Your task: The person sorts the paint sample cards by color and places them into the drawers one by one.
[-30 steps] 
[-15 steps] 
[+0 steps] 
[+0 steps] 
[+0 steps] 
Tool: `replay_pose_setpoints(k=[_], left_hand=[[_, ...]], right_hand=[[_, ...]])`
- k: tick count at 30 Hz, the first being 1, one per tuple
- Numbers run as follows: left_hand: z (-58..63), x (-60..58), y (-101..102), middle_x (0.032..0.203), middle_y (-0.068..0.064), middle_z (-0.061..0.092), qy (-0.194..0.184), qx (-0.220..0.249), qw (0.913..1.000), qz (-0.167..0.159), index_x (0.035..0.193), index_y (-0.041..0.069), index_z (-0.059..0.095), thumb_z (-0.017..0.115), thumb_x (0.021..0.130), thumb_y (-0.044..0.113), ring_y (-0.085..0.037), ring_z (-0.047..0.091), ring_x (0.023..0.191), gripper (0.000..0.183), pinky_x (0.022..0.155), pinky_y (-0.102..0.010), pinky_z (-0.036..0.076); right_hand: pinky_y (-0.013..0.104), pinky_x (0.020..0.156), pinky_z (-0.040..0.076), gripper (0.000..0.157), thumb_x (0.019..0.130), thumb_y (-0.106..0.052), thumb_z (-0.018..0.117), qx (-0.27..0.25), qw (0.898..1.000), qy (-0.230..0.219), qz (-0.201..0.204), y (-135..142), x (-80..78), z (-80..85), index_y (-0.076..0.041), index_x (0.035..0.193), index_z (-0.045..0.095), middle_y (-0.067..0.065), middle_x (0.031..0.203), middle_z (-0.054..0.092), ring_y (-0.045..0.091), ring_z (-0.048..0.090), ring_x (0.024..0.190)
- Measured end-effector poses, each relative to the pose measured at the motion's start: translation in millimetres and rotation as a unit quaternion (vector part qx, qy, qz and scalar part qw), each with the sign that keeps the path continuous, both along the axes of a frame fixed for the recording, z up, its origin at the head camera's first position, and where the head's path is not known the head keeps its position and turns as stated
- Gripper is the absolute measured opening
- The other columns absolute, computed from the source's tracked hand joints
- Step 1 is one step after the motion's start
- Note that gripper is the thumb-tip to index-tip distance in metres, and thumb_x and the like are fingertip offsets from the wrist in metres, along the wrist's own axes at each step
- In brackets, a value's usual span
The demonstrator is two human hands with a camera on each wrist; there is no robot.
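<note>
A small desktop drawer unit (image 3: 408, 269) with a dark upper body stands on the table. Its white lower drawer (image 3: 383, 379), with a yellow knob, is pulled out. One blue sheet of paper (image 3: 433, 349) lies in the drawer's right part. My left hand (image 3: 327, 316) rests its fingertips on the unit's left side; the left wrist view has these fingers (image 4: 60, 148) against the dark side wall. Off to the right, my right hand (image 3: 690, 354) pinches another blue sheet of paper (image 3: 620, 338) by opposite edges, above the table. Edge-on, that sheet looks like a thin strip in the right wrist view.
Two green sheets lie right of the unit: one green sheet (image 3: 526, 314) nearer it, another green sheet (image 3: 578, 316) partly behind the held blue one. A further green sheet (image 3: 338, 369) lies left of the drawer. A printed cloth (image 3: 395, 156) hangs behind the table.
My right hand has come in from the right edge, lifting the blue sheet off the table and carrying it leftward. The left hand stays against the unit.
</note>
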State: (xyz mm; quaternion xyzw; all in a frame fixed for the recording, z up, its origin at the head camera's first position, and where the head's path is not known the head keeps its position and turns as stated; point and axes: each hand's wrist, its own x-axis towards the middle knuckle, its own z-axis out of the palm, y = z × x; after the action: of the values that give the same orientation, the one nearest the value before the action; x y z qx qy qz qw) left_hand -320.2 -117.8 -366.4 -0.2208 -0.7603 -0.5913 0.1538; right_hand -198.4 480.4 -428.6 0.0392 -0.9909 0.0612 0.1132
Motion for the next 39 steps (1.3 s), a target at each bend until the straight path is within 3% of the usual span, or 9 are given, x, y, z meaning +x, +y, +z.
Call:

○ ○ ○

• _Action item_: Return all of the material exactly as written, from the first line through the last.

• _Response box_:
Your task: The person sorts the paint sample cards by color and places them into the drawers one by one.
[-30 steps] 
[-15 steps] 
[+0 steps] 
[+0 steps] 
[+0 steps] 
Tool: `replay_pose_setpoints(k=[_], left_hand=[[_, ...]], right_hand=[[_, ...]])`
- k: tick count at 30 Hz, the first being 1, one per tuple
- Numbers run as follows: left_hand: z (-58..63), x (-60..58), y (-101..102), middle_x (0.032..0.203), middle_y (-0.068..0.064), middle_z (-0.061..0.092), qy (-0.194..0.184), qx (-0.220..0.249), qw (0.913..1.000), qz (-0.167..0.159), index_x (0.035..0.193), index_y (-0.041..0.069), index_z (-0.059..0.095), thumb_z (-0.017..0.115), thumb_x (0.021..0.130), thumb_y (-0.044..0.113), ring_y (-0.085..0.037), ring_z (-0.047..0.091), ring_x (0.023..0.191), gripper (0.000..0.183), pinky_x (0.022..0.155), pinky_y (-0.102..0.010), pinky_z (-0.036..0.076); right_hand: pinky_y (-0.013..0.104), pinky_x (0.020..0.156), pinky_z (-0.040..0.076), gripper (0.000..0.157), thumb_x (0.019..0.130), thumb_y (-0.106..0.052), thumb_z (-0.018..0.117), qx (-0.27..0.25), qw (0.898..1.000), qy (-0.230..0.219), qz (-0.201..0.204), y (-135..142), x (-80..78), z (-80..85), index_y (-0.076..0.041), index_x (0.035..0.193), index_z (-0.045..0.095), middle_y (-0.067..0.065), middle_x (0.031..0.203), middle_z (-0.054..0.092), ring_y (-0.045..0.091), ring_z (-0.048..0.090), ring_x (0.024..0.190)
- Measured end-effector poses, each relative to the pose measured at the motion's start: translation in millimetres and rotation as a unit quaternion (vector part qx, qy, qz and scalar part qw), each with the sign that keeps the path continuous, both along the axes of a frame fixed for the recording, z up, its origin at the head camera's first position, and where the head's path is not known the head keeps its position and turns as stated
- Gripper is the absolute measured opening
- The other columns absolute, computed from the source's tracked hand joints
- Step 1 is one step after the motion's start
- Note that gripper is the thumb-tip to index-tip distance in metres, and thumb_x and the like are fingertip offsets from the wrist in metres, along the wrist's own axes at each step
- In brackets, a value's usual span
The demonstrator is two human hands with a camera on each wrist; there is no robot.
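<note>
A small desktop drawer unit (image 3: 408, 269) with a dark upper body stands on the table. Its white lower drawer (image 3: 383, 379), with a yellow knob, is pulled out. One blue sheet of paper (image 3: 433, 349) lies in the drawer's right part. My left hand (image 3: 327, 316) rests its fingertips on the unit's left side; the left wrist view has these fingers (image 4: 60, 148) against the dark side wall. Off to the right, my right hand (image 3: 690, 354) pinches another blue sheet of paper (image 3: 620, 338) by opposite edges, above the table. Edge-on, that sheet looks like a thin strip in the right wrist view.
Two green sheets lie right of the unit: one green sheet (image 3: 526, 314) nearer it, another green sheet (image 3: 578, 316) partly behind the held blue one. A further green sheet (image 3: 338, 369) lies left of the drawer. A printed cloth (image 3: 395, 156) hangs behind the table.
My right hand has come in from the right edge, lifting the blue sheet off the table and carrying it leftward. The left hand stays against the unit.
</note>
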State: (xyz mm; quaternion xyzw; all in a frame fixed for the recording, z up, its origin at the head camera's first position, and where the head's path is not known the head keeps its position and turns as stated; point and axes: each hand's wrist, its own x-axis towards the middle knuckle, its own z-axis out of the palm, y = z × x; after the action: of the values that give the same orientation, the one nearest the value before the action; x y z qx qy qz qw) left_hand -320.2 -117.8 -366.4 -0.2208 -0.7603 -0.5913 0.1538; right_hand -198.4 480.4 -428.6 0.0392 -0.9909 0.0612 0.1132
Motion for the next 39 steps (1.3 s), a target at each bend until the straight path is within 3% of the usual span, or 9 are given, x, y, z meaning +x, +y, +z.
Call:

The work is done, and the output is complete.